(RECORDS FOR THE TASK begins)

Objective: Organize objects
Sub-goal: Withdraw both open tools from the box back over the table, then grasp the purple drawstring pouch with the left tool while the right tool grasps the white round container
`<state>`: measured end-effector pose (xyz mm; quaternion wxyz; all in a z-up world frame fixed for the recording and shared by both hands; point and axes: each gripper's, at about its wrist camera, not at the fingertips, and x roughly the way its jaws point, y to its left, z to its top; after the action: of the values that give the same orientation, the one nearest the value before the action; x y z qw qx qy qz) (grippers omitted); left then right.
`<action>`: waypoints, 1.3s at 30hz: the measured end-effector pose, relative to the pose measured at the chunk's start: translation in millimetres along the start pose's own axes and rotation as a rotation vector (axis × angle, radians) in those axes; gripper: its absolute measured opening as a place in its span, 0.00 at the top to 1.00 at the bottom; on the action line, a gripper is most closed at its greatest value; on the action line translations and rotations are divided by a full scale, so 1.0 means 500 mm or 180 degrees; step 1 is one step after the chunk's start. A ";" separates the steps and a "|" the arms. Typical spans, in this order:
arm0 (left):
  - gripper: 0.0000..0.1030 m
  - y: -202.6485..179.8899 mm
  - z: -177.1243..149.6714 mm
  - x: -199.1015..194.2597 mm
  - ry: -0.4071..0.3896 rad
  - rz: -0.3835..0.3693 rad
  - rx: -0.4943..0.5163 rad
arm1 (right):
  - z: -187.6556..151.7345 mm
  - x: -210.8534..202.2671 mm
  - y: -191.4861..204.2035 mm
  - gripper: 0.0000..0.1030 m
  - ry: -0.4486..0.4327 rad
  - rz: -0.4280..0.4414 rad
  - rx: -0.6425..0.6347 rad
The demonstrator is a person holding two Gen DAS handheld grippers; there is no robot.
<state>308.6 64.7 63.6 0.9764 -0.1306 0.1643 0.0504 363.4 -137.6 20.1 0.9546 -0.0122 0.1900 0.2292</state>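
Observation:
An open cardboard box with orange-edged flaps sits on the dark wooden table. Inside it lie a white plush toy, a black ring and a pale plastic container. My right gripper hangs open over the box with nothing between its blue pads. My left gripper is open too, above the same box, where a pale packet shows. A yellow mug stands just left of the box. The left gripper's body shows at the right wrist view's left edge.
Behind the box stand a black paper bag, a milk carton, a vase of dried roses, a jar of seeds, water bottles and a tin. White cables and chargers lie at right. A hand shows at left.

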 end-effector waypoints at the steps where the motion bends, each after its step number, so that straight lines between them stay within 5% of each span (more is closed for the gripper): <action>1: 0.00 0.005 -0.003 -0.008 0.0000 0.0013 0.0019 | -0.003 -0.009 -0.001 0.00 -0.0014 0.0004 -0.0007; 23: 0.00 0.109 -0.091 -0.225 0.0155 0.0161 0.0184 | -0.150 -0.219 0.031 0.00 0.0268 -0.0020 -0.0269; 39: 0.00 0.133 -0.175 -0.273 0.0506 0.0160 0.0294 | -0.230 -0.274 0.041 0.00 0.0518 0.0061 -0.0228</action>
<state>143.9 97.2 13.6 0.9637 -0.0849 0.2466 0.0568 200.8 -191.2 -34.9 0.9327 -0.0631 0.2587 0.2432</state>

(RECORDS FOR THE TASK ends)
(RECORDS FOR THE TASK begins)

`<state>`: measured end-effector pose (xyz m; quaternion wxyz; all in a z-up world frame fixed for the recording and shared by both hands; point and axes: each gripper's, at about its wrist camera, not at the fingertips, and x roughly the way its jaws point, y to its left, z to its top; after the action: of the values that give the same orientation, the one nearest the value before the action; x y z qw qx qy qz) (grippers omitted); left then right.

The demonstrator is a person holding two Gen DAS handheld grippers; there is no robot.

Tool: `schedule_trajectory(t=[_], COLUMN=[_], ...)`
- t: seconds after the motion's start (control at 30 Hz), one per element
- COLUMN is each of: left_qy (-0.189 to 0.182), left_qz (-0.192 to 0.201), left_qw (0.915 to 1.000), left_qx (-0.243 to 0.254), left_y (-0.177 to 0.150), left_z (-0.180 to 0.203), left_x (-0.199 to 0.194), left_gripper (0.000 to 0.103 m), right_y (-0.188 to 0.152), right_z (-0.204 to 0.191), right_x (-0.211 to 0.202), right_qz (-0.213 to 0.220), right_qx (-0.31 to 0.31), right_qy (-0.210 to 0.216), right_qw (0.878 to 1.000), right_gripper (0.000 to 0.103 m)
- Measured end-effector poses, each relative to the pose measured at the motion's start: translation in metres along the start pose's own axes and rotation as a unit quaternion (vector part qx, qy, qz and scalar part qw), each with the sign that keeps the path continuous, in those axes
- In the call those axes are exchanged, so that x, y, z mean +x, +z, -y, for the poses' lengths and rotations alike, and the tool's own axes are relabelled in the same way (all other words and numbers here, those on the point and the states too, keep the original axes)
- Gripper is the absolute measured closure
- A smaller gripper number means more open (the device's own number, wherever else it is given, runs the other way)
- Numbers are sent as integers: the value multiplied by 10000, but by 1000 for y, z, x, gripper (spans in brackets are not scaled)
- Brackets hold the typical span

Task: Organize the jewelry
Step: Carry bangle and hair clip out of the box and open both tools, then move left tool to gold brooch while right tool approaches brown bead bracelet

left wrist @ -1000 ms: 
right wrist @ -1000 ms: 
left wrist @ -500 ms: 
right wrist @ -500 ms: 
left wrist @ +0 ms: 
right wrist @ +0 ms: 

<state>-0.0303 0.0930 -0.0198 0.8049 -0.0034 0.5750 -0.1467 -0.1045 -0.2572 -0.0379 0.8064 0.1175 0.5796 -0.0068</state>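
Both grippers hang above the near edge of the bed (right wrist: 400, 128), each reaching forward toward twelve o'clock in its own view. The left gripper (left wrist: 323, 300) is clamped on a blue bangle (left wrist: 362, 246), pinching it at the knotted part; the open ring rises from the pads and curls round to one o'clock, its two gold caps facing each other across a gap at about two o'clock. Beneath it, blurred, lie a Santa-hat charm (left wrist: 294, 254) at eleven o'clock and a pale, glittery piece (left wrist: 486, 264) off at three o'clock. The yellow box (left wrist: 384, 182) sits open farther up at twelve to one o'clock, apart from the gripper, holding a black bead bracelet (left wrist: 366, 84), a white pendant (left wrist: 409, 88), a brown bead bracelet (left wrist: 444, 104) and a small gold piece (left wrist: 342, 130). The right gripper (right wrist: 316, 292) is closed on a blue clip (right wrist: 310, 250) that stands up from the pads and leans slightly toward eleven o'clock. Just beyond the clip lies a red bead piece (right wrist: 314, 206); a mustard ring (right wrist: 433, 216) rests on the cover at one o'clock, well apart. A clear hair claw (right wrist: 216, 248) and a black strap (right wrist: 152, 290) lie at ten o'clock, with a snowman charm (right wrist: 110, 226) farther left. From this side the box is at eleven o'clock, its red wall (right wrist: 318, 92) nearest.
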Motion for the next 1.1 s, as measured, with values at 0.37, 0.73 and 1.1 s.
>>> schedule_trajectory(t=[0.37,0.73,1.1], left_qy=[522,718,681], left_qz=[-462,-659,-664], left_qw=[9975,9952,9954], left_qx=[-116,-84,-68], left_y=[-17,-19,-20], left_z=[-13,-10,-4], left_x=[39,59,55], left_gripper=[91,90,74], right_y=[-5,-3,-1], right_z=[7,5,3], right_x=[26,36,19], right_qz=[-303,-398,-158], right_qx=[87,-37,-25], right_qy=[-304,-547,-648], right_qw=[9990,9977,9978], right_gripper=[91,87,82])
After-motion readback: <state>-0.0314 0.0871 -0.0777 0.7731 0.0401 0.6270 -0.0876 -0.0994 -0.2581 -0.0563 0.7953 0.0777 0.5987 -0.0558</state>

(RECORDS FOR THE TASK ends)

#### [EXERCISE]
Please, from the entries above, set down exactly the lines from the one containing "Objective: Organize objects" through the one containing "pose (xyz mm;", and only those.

#### [EXERCISE OUTPUT]
Objective: Organize objects
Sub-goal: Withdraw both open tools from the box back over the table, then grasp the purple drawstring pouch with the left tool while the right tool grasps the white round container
`<state>`: measured end-effector pose (xyz mm; quaternion wxyz; all in a z-up world frame fixed for the recording and shared by both hands; point and axes: each gripper's, at about its wrist camera, not at the fingertips, and x roughly the way its jaws point, y to its left, z to its top; after the action: of the values that give the same orientation, the one nearest the value before the action; x y z qw qx qy qz) (grippers omitted); left then right.

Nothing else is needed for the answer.